- Belmont North
- Coordinates: 33°0′54″S 151°40′5″E﻿ / ﻿33.01500°S 151.66806°E
- Country: Australia
- State: New South Wales
- City: Newcastle
- LGA: City of Lake Macquarie;
- Location: 138 km (86 mi) NNE of Sydney; 18 km (11 mi) SW of Newcastle; 8 km (5.0 mi) SSW of Charlestown; 46 km (29 mi) N of The Entrance; 67 km (42 mi) NNE of Gosford;

Government
- • State electorates: Swansea; Charlestown;
- • Federal division: Shortland;

Area
- • Total: 3 km^{2} (1.2 sq mi)
- Elevation: 42 m (138 ft)

Population
- • Total: 6,291 (2021 census)
- • Density: 2,100/km^{2} (5,400/sq mi)
- Postcode: 2280
- Parish: Kahibah
Suburbs around Belmont North
| Floraville | Tingira Heights | Jewells |
| Belmont | Belmont North | Redhead |
|  | Belmont |  |

= Belmont North =

Belmont North is a suburb of Greater Newcastle, City of Lake Macquarie in New South Wales, Australia, located 18 km southwest of Newcastle's central business district on the eastern side of Lake Macquarie.

==History==
The land was subdivided in the 1920s along with Floraville and Jewells. It was originally gazetted as Wommara Estate, named after an Awabakal word for a spear-throwing device – the name was later dedicated to a major suburban road.

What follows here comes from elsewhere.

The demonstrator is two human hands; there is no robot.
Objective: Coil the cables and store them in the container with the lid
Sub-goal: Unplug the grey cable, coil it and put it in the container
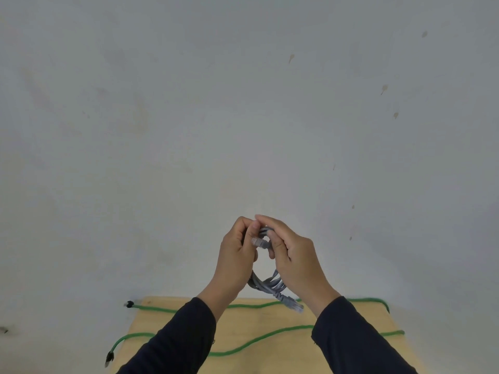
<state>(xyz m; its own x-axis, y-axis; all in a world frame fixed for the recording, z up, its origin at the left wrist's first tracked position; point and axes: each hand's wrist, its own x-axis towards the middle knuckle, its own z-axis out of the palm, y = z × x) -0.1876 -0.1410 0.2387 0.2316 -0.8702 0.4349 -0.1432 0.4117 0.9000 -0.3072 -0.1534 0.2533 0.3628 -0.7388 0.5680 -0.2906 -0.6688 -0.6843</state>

In the 20th century, the suburb was dominated by the John Darling Colliery – named after a former chairman of BHP. A series of 50 Nissen huts were built in the suburb in the 1940s to house British mine workers, 23 of which still stand today. Belmont North Primary School opened in 1953 and houses around 250 pupils.

==Population==
According to the 2016 census, there were 6,335 people in Belmont North.
- Aboriginal and Torres Strait Islander people made up 3.9% of the population.
- 89.0% of people were born in Australia. The next most common country of birth was England at 1.9%.
- 92.7% of people only spoke English at home.
- The most common responses for religion were No Religion 28.5%, Anglican 22.6%, Catholic 21.2% and Uniting Church 7.0%.